● What you will do
Your copy must hold all of the data below, unchanged and without images.

+++ Given information

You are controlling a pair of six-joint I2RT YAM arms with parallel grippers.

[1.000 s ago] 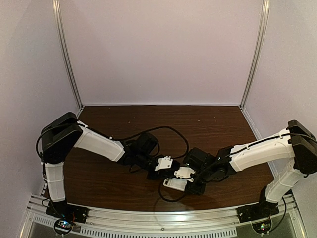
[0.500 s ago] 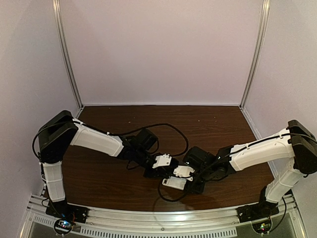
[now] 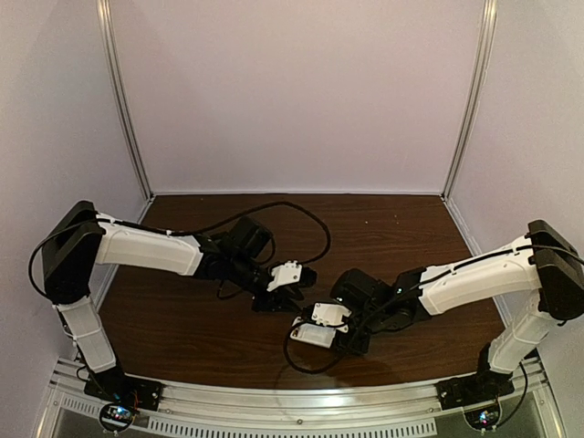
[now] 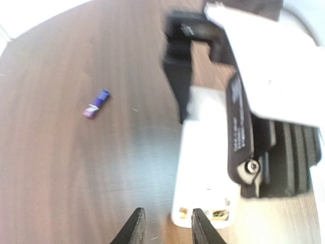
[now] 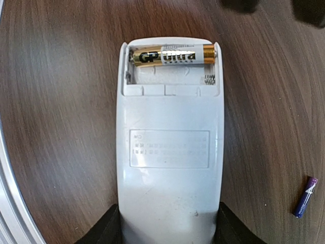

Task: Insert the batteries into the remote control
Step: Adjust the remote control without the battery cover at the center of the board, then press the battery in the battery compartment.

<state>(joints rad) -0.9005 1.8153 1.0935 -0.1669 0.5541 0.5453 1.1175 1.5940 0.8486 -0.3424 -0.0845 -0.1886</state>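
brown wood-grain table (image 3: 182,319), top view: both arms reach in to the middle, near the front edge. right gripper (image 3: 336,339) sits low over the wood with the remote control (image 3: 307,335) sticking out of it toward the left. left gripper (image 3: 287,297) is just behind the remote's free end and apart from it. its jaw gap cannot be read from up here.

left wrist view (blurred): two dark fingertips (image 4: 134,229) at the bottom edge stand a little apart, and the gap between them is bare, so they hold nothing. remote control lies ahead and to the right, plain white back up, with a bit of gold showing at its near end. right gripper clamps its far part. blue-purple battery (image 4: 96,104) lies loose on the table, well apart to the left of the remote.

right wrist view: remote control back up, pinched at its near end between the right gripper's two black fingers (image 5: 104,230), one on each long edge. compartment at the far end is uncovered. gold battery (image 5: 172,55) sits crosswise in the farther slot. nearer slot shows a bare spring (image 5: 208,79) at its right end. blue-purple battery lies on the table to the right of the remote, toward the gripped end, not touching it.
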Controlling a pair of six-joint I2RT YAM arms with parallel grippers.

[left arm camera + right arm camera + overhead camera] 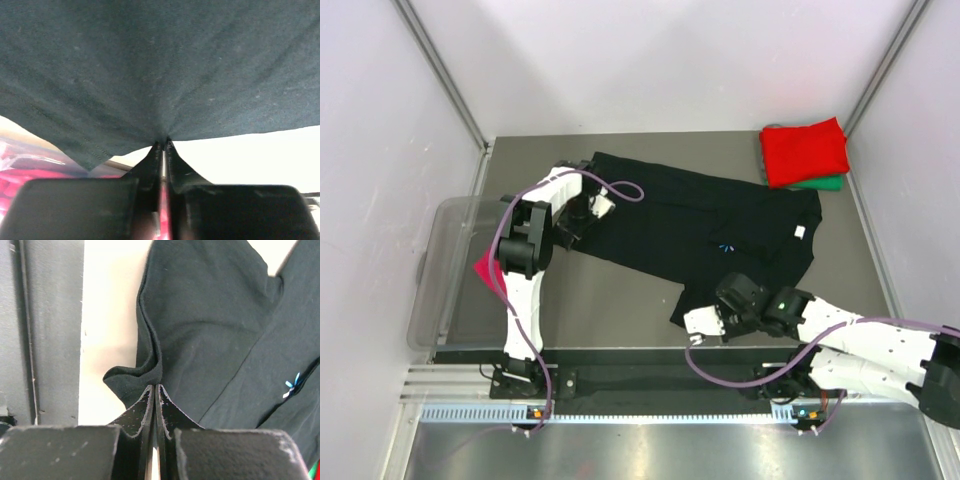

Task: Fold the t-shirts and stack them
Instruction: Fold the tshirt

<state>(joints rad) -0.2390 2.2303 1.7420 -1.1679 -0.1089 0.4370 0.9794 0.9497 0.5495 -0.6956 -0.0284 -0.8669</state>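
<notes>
The black t-shirt (pixel 690 225) lies spread across the table, with a small light-blue print (pixel 725 246) and a white neck label (pixel 799 232). My left gripper (pixel 582 215) is shut on its left edge; in the left wrist view the cloth (pixel 150 70) bunches into the closed tips (pixel 164 144). My right gripper (pixel 703 318) is shut on the shirt's near hem; in the right wrist view the folded hem (pixel 135 377) sits pinched at the tips (pixel 155 387). A folded red shirt (pixel 804 150) lies on a green one (pixel 825 183) at the back right. A magenta shirt (pixel 486 268) lies in the bin.
A clear plastic bin (pixel 445 275) stands at the table's left edge. White walls with metal posts close in the back and sides. A black rail (pixel 650 355) runs along the near edge by the arm bases.
</notes>
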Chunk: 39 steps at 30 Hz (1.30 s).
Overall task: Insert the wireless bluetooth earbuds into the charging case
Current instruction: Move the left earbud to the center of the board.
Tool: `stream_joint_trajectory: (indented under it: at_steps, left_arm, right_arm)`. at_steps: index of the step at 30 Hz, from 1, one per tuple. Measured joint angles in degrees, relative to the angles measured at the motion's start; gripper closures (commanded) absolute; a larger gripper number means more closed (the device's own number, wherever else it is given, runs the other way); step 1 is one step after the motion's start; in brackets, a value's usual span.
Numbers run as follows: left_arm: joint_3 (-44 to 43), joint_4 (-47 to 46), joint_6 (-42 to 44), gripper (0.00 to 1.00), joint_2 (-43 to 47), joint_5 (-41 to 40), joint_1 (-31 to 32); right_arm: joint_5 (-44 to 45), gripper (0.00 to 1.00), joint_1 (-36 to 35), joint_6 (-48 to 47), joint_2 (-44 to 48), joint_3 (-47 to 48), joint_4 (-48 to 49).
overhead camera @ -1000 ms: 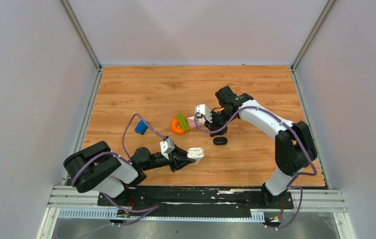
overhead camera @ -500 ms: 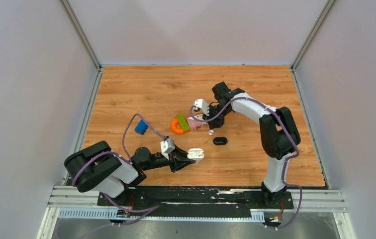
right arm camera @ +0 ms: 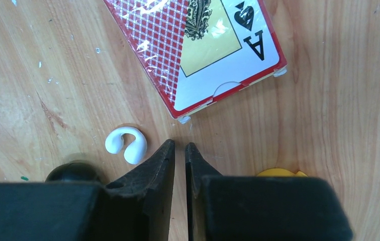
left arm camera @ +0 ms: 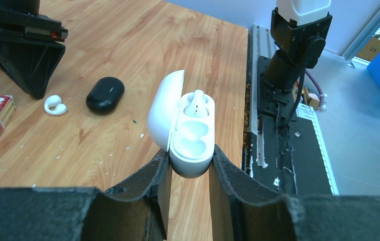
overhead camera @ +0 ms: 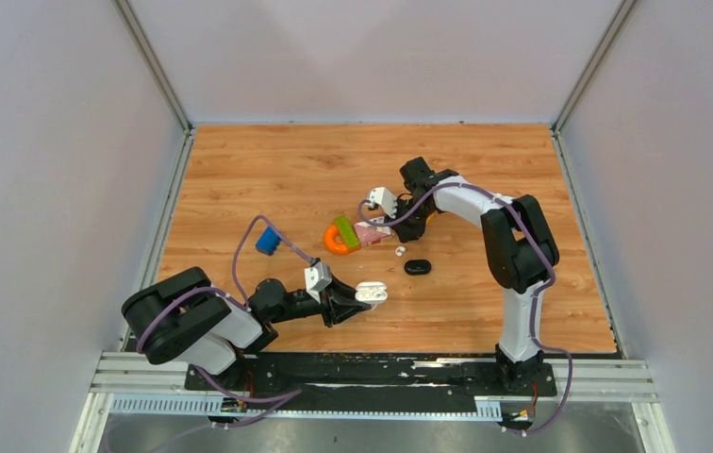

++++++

● Expected answer
You are controlling a pair of six-joint I2RT YAM arms with parallel grippers.

[1.000 s ago] 
[0.500 s ago] 
[now] 
[now] 
[now] 

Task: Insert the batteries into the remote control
Step: Adjust the remote control without the battery cover at the center of the board, then press the battery in the battery compartment.

<state>(joints rad) -0.9005 1.8153 1.0935 -0.1669 0.5541 0.5453 1.1175 1.5940 0.8486 -0.3424 -0.0845 -0.1886</state>
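brown wood-grain table (image 3: 182,319), top view: both arms reach in to the middle, near the front edge. right gripper (image 3: 336,339) sits low over the wood with the remote control (image 3: 307,335) sticking out of it toward the left. left gripper (image 3: 287,297) is just behind the remote's free end and apart from it. its jaw gap cannot be read from up here.

left wrist view (blurred): two dark fingertips (image 4: 134,229) at the bottom edge stand a little apart, and the gap between them is bare, so they hold nothing. remote control lies ahead and to the right, plain white back up, with a bit of gold showing at its near end. right gripper clamps its far part. blue-purple battery (image 4: 96,104) lies loose on the table, well apart to the left of the remote.

right wrist view: remote control back up, pinched at its near end between the right gripper's two black fingers (image 5: 104,230), one on each long edge. compartment at the far end is uncovered. gold battery (image 5: 172,55) sits crosswise in the farther slot. nearer slot shows a bare spring (image 5: 208,79) at its right end. blue-purple battery lies on the table to the right of the remote, toward the gripped end, not touching it.
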Controlling a pair of six-joint I2RT YAM arms with parallel grippers.

[left arm camera + right arm camera + overhead camera] 

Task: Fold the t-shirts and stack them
Instruction: Fold the tshirt

<state>(joints rad) -0.2390 2.2303 1.7420 -1.1679 -0.1089 0.4370 0.9794 0.9497 0.5495 -0.6956 -0.0284 -0.8669</state>
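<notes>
The black t-shirt (pixel 690 225) lies spread across the table, with a small light-blue print (pixel 725 246) and a white neck label (pixel 799 232). My left gripper (pixel 582 215) is shut on its left edge; in the left wrist view the cloth (pixel 150 70) bunches into the closed tips (pixel 164 144). My right gripper (pixel 703 318) is shut on the shirt's near hem; in the right wrist view the folded hem (pixel 135 377) sits pinched at the tips (pixel 155 387). A folded red shirt (pixel 804 150) lies on a green one (pixel 825 183) at the back right. A magenta shirt (pixel 486 268) lies in the bin.
A clear plastic bin (pixel 445 275) stands at the table's left edge. White walls with metal posts close in the back and sides. A black rail (pixel 650 355) runs along the near edge by the arm bases.
</notes>
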Chunk: 39 steps at 30 Hz (1.30 s).
Overall task: Insert the wireless bluetooth earbuds into the charging case
Current instruction: Move the left earbud to the center of the board.
Tool: `stream_joint_trajectory: (indented under it: at_steps, left_arm, right_arm)`. at_steps: index of the step at 30 Hz, from 1, one per tuple. Measured joint angles in degrees, relative to the angles measured at the motion's start; gripper closures (commanded) absolute; a larger gripper number means more closed (the device's own number, wherever else it is given, runs the other way); step 1 is one step after the motion's start; in brackets, a value's usual span.
Numbers run as follows: left_arm: joint_3 (-44 to 43), joint_4 (-47 to 46), joint_6 (-42 to 44), gripper (0.00 to 1.00), joint_2 (-43 to 47), joint_5 (-41 to 40), joint_1 (-31 to 32); right_arm: joint_5 (-44 to 45), gripper (0.00 to 1.00), joint_1 (-36 to 35), joint_6 (-48 to 47), joint_2 (-44 to 48), joint_3 (-47 to 48), joint_4 (-48 to 49).
overhead camera @ -1000 ms: 
overhead camera @ -500 ms: 
right arm camera @ +0 ms: 
left arm camera @ +0 ms: 
overhead camera @ +0 ms: 

That completes the response to the exercise.